23/Feb/2026
A diversificação de usos do arroz ganha novo impulso com o desenvolvimento de cultivares específicas para produção de etanol, ampliando o potencial econômico da orizicultura, especialmente em regiões com vocação para cultivo irrigado. A cultivar BRS AG, desenvolvida especificamente para fins energéticos, apresenta características agronômicas e industriais que a diferenciam do arroz destinado ao consumo humano e a posicionam como matéria-prima altamente eficiente para a produção de biocombustível.
O material possui grãos maiores, maior concentração de amido e elevado teor de carboidratos, atributos que favorecem o processo de fermentação e aumentam a eficiência na conversão em etanol. O rendimento estimado é de aproximadamente 430 litros de etanol por tonelada de grãos, desempenho superior ao de matérias-primas amplamente utilizadas. O milho apresenta potencial médio em torno de 360 litros por tonelada, enquanto a cana-de-açúcar gera cerca de 70 litros por tonelada.
A cultivar é classificada como desclassificada para consumo humano, o que elimina competição direta com o mercado alimentício. Ainda assim, pode ser utilizada na alimentação animal e cultivada dentro da mesma estrutura produtiva já existente nas regiões arrozeiras, sem necessidade de investimentos adicionais em sistemas de produção. O potencial produtivo pode atingir cerca de 10 toneladas de grãos por hectare.

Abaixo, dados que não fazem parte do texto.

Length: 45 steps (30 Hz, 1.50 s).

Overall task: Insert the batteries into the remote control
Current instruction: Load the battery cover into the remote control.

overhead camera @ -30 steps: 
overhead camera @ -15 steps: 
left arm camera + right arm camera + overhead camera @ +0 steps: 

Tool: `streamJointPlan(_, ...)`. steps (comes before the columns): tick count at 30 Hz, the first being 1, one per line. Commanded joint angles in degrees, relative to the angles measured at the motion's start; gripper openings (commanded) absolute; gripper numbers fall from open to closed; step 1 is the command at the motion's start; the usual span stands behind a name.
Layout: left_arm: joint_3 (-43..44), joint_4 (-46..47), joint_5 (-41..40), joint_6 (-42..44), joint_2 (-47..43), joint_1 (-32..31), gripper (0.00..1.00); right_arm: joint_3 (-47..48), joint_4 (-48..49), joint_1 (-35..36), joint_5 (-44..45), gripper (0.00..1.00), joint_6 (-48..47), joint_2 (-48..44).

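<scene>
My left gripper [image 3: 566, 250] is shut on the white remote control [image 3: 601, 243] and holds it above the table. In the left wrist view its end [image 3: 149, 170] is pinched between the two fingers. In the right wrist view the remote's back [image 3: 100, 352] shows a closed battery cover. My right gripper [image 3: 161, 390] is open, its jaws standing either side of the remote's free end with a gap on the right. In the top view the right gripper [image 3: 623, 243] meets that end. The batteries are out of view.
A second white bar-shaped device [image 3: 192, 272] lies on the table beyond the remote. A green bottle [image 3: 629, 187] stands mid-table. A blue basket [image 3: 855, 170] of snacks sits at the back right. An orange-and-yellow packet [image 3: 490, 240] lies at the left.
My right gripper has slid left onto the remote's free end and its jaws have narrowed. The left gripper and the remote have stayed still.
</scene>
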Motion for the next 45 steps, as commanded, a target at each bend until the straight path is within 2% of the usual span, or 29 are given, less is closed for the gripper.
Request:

Viabilidade econômica associada ao contexto do setor
O interesse renovado por essa alternativa ocorre em um cenário de pressão sobre a rentabilidade da orizicultura, caracterizado por consumo estagnado e preços frequentemente abaixo do custo de produção. Nesse ambiente, o uso energético do arroz representa uma possibilidade de agregação de valor e diversificação de renda para o produtor.

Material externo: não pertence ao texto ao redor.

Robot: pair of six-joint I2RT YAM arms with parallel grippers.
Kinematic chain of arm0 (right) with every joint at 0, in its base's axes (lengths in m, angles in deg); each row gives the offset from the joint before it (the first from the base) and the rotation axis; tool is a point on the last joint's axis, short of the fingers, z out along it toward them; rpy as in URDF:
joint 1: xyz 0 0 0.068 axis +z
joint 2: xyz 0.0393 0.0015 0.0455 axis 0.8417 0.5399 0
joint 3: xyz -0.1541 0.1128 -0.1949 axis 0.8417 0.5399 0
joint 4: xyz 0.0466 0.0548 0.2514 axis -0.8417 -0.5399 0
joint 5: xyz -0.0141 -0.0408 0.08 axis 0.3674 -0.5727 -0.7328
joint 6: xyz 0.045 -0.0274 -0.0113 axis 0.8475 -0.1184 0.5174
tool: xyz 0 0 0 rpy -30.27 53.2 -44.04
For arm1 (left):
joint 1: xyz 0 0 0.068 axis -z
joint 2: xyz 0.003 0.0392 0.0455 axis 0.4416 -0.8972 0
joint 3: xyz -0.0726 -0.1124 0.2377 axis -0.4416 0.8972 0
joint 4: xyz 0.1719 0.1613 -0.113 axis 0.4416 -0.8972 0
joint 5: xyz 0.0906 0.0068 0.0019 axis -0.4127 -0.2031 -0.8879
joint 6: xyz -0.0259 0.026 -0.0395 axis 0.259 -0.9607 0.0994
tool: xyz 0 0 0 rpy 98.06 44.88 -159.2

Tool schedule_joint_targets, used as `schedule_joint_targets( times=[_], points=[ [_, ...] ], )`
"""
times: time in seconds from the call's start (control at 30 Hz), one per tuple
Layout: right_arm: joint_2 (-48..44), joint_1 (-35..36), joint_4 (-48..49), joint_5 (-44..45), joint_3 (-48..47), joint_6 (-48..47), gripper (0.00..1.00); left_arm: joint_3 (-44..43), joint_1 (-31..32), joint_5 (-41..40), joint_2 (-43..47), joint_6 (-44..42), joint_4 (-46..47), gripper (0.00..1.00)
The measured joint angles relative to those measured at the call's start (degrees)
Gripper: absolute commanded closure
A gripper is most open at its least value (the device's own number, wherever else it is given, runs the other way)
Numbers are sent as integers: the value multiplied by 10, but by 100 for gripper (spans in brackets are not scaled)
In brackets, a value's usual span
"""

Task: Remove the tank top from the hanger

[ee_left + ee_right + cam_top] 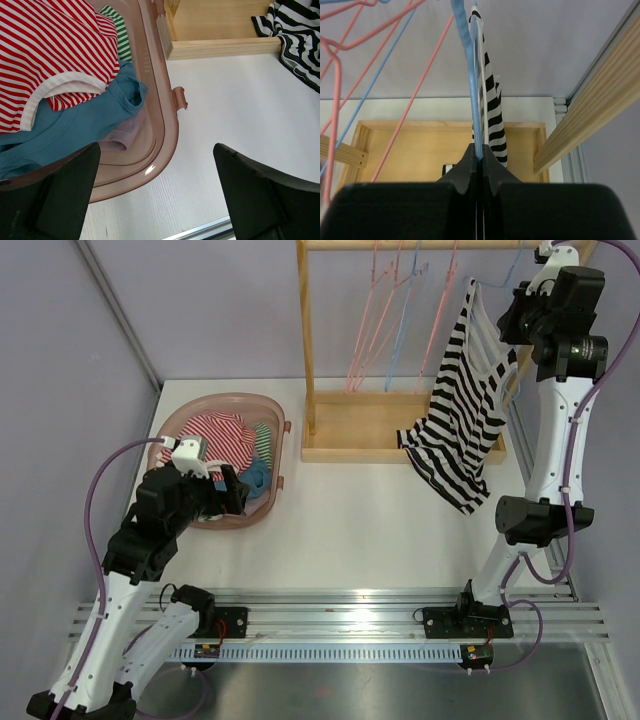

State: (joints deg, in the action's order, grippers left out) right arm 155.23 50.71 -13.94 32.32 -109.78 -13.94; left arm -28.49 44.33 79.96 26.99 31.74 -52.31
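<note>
A translucent pink laundry basket [282, 452] of clothes [215, 435] is set at the left of the white table [350, 530], with the wooden base [350, 454] of a clothes rack placed just beside it at the back. The hem of the striped tank top [460, 420] is draped over the base's right front corner.

The left arm [128, 545] and right arm [553, 445] share white links and bulky black joints. A thin purple cable [89, 512] loops along each. Their base plates [205, 625] are black. The fingers [65, 195] are matte black wedges.
</note>
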Motion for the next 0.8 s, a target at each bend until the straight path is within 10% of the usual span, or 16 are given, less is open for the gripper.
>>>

A expansão depende principalmente da instalação e operação de biorrefinarias capazes de absorver o grão como matéria-prima. A retomada do interesse acompanha o avanço de investimentos em biocombustíveis, especialmente em plantas de etanol de milho e biodiesel, que podem ampliar a demanda por matérias-primas alternativas.
A disponibilidade comercial do material exige recomposição de estoques de sementes e organização da produção em escala. Em condições normais de multiplicação, o volume necessário para abastecimento industrial poderia ser alcançado em poucas safras.

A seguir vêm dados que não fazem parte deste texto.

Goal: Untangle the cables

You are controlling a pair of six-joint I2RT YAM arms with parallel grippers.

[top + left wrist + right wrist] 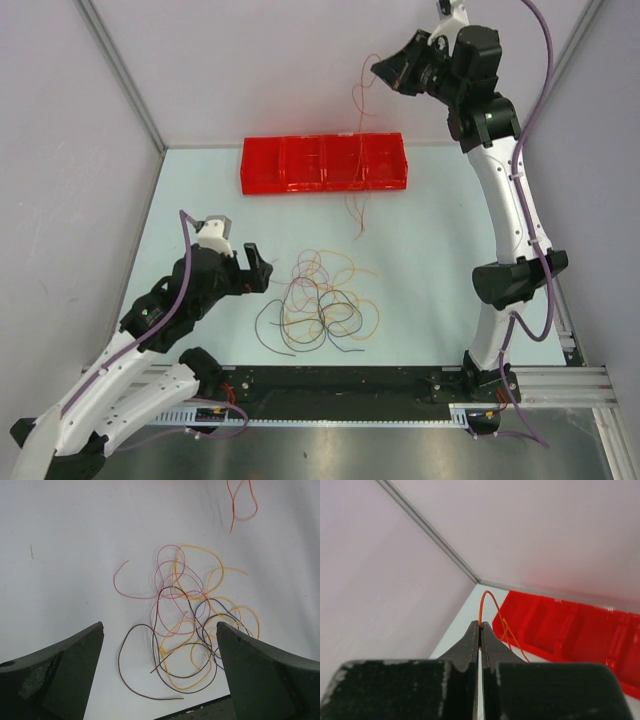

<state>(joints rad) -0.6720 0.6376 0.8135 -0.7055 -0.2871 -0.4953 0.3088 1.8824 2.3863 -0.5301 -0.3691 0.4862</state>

Adequação regional e integração produtiva
Regiões com tradição no cultivo de arroz irrigado apresentam vantagem competitiva para adoção do sistema, especialmente áreas onde outras culturas energéticas enfrentam limitações agronômicas. A substituição parcial da área destinada ao arroz convencional por cultivares energéticas pode, simultaneamente, criar nova fonte de receita e reduzir a oferta do grão alimentar, contribuindo para equilíbrio de mercado.
Além do uso energético, estudos avaliam o potencial do arroz convencional como matéria-prima complementar para produção de etanol, ampliando as possibilidades de aproveitamento industrial do cereal.
Diversificação genética e abertura de nichos de mercado
O desenvolvimento de cultivares diferenciadas também inclui materiais voltados a segmentos específicos de consumo e valor agregado, como arroz para culinária especializada, variedades com maior teor de compostos bioativos e grãos com propriedades funcionais. Essas alternativas contribuem para ampliar o leque de produtos da cadeia orizícola e reduzir a dependência do mercado tradicional de arroz branco longo fino.
Perspectiva estrutural
A utilização do arroz como fonte de bioenergia insere a cultura no processo de transição energética e amplia sua relevância estratégica. A viabilidade econômica dependerá da integração entre produção agrícola, capacidade industrial e demanda por combustíveis renováveis.
O desenvolvimento de cultivares específicas, aliado à expansão do parque de biorrefinarias, pode transformar parte da produção arrozeira em insumo energético, criando um novo eixo de crescimento para a cadeia produtiva e fortalecendo a resiliência econômica das regiões produtoras.